Active oxygen species and reaction mechanism for low-temperature CO oxidation on an Fe2O3-supported Au catalyst prepared from Au(PPh3)(NO3) and as-precipitated iron hydroxide

Abstract

Active oxygen species and the reaction mechanism for catalytic CO oxidation with O2 on a highly active Fe2O3-supported Au catalyst (denoted as Au/Fe(OH)3*), which was prepared by supporting Au(PPh3)(NO3) on as-precipitated wet iron hydroxide followed by calcination at 673 K, have been studied by means of oxygen isotope exchange, O2-temperature programmed desorption (TPD) and FT-IR. Surface lattice oxygen atoms on the Au/Fe(OH)3* catalyst were inactive for oxygen exchange with O2 and CO, and also for CO oxidation at room temperature. The surface lattice oxygen atoms were exchanged only with the oxygen atoms of CO2 probably via carbonates. There is no evidence that O2 dissociates to atomic oxygen on the catalyst. TPD spectra following adsorption of 36O2 or a mixture of 32O2+36O2 showed no oxygen exchange, where the adsorbed oxygen on Au/Fe(OH)3* desorbed below 500 K. Upon CO exposure, all the adsorbed oxygen species disappeared. FT-IR spectra revealed that CO reversibly adsorbed on Au particles and irreversibly adsorbed on Fe3+ sites on the Au/Fe(OH)3* surface. Only CO molecules adsorbed on the Au particles were active for low-temperature CO oxidation. No band for adsorbed CO was observed on Fe2O3* prepared by calcination of the as-precipitated wet Fe(OH)3* at 673 K, which indicates that the presence of Au particles causes a profound effect on the surface state of Fe-oxide.
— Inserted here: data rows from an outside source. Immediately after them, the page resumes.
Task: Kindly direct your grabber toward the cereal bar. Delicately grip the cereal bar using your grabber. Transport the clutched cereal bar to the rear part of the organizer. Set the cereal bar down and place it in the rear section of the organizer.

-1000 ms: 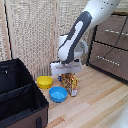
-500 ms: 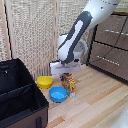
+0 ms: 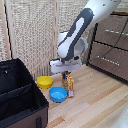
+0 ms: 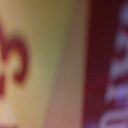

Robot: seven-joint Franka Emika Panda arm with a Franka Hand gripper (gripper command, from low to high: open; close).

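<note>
The cereal bar [image 3: 69,85], a yellow-orange box with red and dark patches, stands on end right under my gripper [image 3: 66,76]. Its top end is between the dark fingers below the white housing. The gripper looks shut on it, and the lower end is close to the wooden floor. The wrist view is filled by the bar's blurred print [image 4: 45,60], very close to the camera. The black fabric organizer [image 3: 20,95] with inner dividers stands on the exterior view's left, apart from the gripper.
A yellow bowl [image 3: 44,82] and a blue bowl [image 3: 58,94] sit between the organizer and the bar, the blue one almost touching the bar. A dark wooden drawer cabinet [image 3: 110,47] stands at the exterior view's right. A wicker screen is behind.
Almost nothing differs. The arm and the cereal bar stay in nearly the same place beside the bowls.
</note>
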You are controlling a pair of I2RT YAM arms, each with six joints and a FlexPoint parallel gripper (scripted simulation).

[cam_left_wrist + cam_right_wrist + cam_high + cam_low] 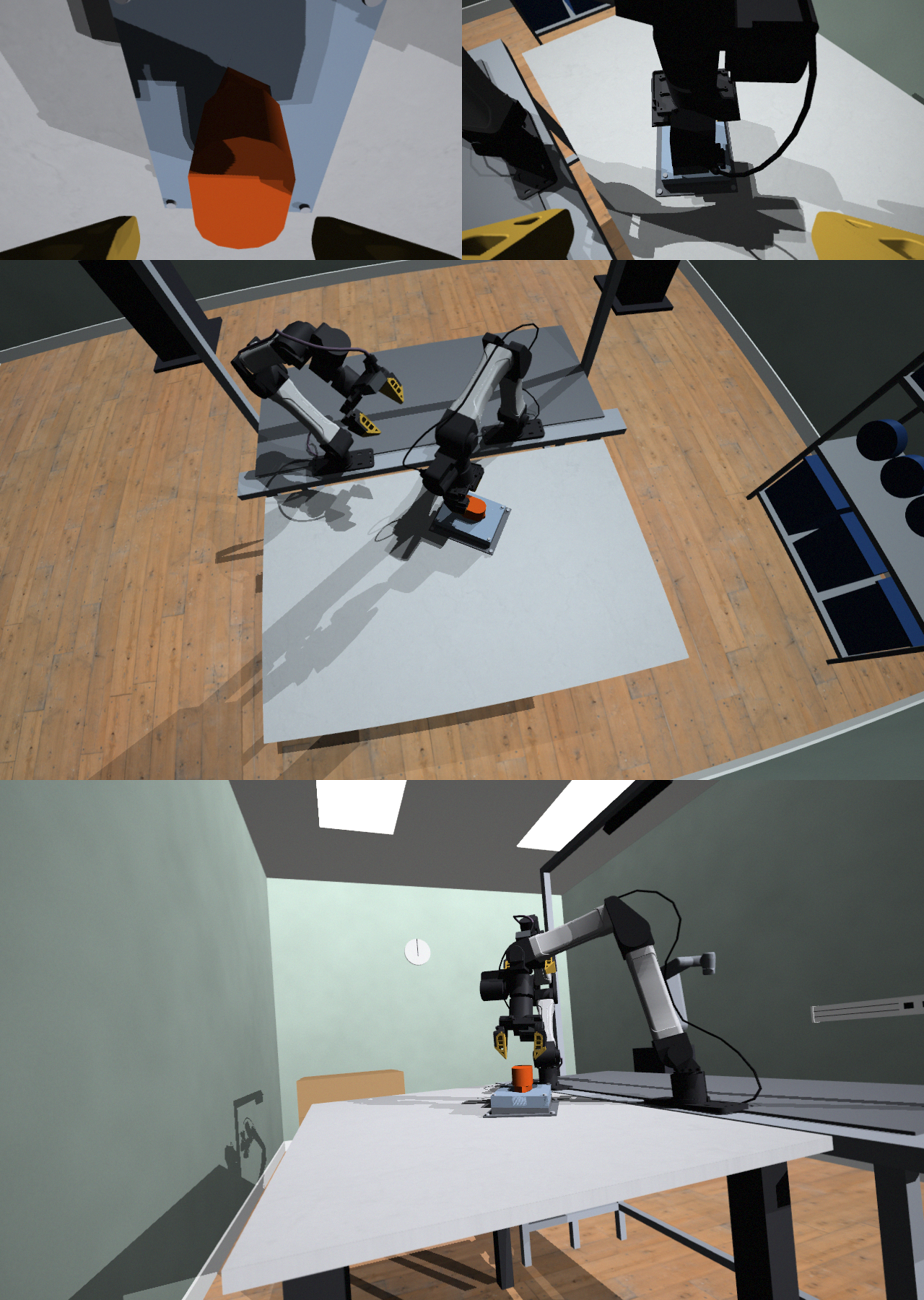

Annealing of Au/Fe(OH)3* under an O2 atmosphere did not suppress the catalytic CO oxidation, unlike a remarkable suppression observed with Au/Ti(OH)4*. The presence of water vapor did not significantly decrease the CO oxidation rate due to the facile water gas shift reaction on Au/Fe(OH)3*, also unlike the case of Au/Ti(OH)4*. From the systematic oxygen isotope exchange experiments along with O2-TPD and FT-IR, it is most likely that CO adsorbed on Au metallic particles and O2 adsorbed on oxygen vacancies at the oxide surface adjacent to the Au particles contribute to the low-temperature catalytic CO oxidation on Au/Fe(OH)3*. The mechanism for the catalytic CO oxidation on the active Au/Fe(OH)3* catalyst is discussed in detail and compared with those reported previously.